Guerra Fria: em 1990 os Estados Unidos tinham quase 22.000 ogivas nucleares (4.480 atualmente), e a Rússia, quase 30.000 (contra 7.000 atualmente (Sean Gallup/Getty Images)
AFP
Publicado em 14 de agosto de 2017 às 11h22.
A doutrina da dissuasão nuclear, que passa por um teste na atual crise entre Estados Unidos e Coreia do Norte, nasceu na Guerra Fria, quando as duas potências da época afirmavam que qualquer ataque teria represálias apocalípticas.
Em plena corrida armamentista, Washington e Moscou multiplicavam o número e a potência de suas ogivas nucleares, assim como a quantidade de vetores (mísseis, aviões, submarinos) para conseguir o que os especialistas chamam de "Destruição Mútua Assegurada" (MAD, na sigla em inglês).
De acordo com os números do Bulletin of the Atomic Scientists (BAS), em 1990 os Estados Unidos tinham quase 22.000 ogivas nucleares (4.480 atualmente), e a Rússia, quase 30.000 (contra 7.000 atualmente, incluindo as que devem ser desmanteladas).
A quantidade poderia provocar a destruição completa, por diversas vezes, dos dois países.
O pesquisador Bruno Tertrais, da Fundação para a Pesquisa Estratégica (FRS), afirma que "a arma nuclear, inventada há quase 70 anos, se tornou eficaz como instrumento de prevenção da guerra, porque não aconteceu conflito entre grandes potências desde então".
"Nunca ocorreu um conflito aberto entre Estados nucleares, e nenhum país com a arma nuclear foi invadido", destaca.
"Além disso, nenhum país protegido pelo guarda-chuva nuclear foi alvo de um grande ataque militar", escreveu o analista em um relatório.
Já os críticos da dissuasão nuclear não consideram estes argumentos válidos.
Eles afirmam que esta é uma tese que não pode ser demonstrada e que a paz entre as grandes potências nos últimos 70 anos se deve mais à influência das instituições internacionais, aos intercâmbios mundiais e à interdependência das economias.
Nas últimas sete décadas, a doutrina de dissuasão nuclear passou por dois momentos críticos: a "crise dos mísseis" em Cuba em 1962 e, 40 anos mais tarde, o confronto entre Índia e Paquistão em 2002.
Em outubro de 1962, em plena Guerra Fria, fotos tiradas por um avião americano revelaram a presença em Cuba, aliado de Moscou, de rampas de lançamento preparadas para receber mísseis.
O presidente John Kennedy ordenou o bloqueio marítimo da ilha, e as forças estratégicas dos Estados Unidos ficaram em alerta máximo - o nível anterior ao que detonaria uma guerra nuclear.
No final, os navios soviéticos que transportavam os mísseis nucleares retornaram, e as duas potências chegaram a um acordo: a retirada de mísseis da então URSS contra a retirada, em sigilo, de mísseis americanos da Turquia.

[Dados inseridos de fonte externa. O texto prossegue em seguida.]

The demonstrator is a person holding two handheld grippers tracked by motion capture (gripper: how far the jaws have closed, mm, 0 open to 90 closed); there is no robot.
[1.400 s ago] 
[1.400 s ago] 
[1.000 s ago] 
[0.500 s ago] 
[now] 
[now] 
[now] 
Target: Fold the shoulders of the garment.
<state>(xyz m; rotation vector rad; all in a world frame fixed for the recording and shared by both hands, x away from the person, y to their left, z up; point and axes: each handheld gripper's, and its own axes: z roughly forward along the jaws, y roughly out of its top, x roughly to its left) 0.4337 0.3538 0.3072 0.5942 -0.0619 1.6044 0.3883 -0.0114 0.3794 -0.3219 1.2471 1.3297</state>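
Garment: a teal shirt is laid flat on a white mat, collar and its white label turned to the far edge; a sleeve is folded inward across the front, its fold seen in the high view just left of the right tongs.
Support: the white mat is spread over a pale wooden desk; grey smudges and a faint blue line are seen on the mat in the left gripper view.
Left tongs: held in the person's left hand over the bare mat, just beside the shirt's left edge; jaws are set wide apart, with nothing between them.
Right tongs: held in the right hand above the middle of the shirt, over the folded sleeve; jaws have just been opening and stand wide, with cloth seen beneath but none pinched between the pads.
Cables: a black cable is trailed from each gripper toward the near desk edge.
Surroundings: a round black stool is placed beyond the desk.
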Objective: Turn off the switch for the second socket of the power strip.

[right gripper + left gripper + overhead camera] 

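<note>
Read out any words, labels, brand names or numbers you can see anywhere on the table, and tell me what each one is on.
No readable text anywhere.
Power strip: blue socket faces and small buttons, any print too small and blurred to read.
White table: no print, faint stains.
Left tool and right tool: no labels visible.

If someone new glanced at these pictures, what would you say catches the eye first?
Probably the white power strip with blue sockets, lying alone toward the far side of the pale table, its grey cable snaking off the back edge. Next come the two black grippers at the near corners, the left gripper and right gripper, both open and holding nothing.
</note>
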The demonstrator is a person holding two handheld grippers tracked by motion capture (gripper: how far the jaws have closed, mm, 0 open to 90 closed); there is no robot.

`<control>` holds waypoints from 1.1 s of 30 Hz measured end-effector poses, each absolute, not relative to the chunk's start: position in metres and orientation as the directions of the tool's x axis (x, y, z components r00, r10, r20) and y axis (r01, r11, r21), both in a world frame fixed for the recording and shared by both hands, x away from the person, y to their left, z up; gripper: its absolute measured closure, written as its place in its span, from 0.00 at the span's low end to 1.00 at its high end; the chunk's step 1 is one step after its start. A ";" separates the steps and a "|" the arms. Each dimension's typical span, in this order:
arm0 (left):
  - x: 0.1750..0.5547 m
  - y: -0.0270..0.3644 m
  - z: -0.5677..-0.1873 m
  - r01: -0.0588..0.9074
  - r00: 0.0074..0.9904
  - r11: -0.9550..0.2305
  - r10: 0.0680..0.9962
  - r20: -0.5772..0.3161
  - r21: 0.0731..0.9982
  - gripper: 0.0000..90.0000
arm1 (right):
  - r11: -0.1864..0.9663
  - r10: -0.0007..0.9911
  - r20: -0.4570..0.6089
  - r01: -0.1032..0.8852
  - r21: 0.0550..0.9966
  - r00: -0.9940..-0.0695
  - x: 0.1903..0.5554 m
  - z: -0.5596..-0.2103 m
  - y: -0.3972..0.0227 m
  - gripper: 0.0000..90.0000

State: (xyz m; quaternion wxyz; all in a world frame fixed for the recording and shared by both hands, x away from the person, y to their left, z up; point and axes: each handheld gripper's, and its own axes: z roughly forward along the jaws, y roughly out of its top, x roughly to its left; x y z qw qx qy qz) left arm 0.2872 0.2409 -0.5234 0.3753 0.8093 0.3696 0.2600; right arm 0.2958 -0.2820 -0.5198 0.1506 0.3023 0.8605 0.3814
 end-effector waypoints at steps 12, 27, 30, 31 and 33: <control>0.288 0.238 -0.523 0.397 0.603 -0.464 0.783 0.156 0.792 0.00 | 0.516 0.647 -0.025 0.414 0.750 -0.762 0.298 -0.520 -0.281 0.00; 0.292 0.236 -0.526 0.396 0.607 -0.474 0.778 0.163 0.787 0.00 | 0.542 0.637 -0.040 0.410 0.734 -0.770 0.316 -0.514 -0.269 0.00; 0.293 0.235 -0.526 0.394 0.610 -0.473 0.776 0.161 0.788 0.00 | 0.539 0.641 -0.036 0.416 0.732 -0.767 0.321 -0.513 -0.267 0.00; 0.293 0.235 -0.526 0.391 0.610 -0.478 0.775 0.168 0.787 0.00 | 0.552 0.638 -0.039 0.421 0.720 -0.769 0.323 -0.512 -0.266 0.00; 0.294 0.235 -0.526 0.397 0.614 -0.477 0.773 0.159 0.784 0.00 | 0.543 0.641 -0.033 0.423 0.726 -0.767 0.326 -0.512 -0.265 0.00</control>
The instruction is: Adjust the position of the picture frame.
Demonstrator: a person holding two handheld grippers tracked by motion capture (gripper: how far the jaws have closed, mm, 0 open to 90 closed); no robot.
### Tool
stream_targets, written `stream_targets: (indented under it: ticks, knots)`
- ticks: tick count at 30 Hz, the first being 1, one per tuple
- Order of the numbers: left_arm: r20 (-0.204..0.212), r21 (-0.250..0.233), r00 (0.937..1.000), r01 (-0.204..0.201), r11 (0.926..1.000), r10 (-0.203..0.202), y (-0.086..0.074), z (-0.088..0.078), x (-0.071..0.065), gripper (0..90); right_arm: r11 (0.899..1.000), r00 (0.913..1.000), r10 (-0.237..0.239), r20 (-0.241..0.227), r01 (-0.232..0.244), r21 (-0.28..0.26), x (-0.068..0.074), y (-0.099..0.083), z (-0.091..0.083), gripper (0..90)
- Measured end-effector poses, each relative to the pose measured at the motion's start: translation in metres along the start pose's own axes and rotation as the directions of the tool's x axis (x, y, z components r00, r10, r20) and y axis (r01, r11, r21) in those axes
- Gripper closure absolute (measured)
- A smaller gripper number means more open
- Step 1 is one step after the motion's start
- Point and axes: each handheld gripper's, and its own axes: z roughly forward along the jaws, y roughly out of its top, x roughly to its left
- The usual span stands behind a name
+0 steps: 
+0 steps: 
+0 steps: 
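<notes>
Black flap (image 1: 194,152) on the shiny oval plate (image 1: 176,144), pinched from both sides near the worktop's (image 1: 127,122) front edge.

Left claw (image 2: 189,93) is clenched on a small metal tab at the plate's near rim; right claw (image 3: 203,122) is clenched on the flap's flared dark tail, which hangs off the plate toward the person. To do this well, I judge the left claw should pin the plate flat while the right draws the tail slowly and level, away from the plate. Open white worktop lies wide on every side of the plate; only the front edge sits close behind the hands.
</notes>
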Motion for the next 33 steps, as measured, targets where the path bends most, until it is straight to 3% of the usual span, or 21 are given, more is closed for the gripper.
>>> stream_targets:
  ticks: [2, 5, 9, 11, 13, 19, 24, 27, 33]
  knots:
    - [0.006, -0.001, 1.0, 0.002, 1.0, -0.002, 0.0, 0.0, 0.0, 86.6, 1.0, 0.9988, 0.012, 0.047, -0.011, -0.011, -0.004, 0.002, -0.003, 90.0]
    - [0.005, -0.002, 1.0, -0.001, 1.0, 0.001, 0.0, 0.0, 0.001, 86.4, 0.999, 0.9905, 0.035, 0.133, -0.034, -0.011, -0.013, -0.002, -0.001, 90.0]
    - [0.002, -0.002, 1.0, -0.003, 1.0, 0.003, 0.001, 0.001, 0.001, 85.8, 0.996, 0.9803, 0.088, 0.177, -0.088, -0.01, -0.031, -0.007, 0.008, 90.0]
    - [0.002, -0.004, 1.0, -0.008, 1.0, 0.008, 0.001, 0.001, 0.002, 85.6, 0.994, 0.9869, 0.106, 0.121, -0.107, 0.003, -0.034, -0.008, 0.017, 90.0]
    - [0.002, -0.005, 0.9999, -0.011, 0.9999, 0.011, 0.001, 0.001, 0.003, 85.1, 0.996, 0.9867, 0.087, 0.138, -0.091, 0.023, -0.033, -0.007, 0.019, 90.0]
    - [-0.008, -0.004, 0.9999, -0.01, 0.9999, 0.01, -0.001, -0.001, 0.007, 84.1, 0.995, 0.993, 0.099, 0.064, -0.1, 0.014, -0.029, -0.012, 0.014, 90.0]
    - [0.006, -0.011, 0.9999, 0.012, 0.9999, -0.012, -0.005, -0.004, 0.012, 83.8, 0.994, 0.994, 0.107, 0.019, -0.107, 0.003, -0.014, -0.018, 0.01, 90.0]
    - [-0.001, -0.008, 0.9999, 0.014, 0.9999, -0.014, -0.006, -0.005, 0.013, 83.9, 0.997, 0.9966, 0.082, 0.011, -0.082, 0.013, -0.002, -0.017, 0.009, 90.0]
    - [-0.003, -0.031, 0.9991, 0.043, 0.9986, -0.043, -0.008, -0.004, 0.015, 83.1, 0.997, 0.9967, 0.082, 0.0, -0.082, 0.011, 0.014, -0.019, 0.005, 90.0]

Washington prometeu não invadir Cuba.
Em maio de 2002, Índia e Paquistão, que disputam a província da Caxemira desde sua divisão em 1947, ficaram novamente à beira do confronto.
Os dois países multiplicam os testes de mísseis, mas, sob pressão dos Estados Unidos, iniciam uma desescalada que termina em um cessar-fogo em novembro de 2003 e, mais tarde, em um processo de diálogo em janeiro de 2004.
Para o especialista em Relações Internacionais Daniel Vernet, ex-diretor de redação do jornal francês Le Monde, o perigo aumenta com a proliferação e o maior número de atores no âmbito nuclear.
"A dissuasão funcionou tanto tempo porque os atores eram pouco numerosos e eram considerados racionais", escreveu em um artigo na semana passada.
"Sua multiplicação aumenta as possibilidades de mal-entendidos, de incidentes inesperados, de interpretações equivocadas das intenções do outro, da mudança de juízo em regimes de poder pessoal", completou.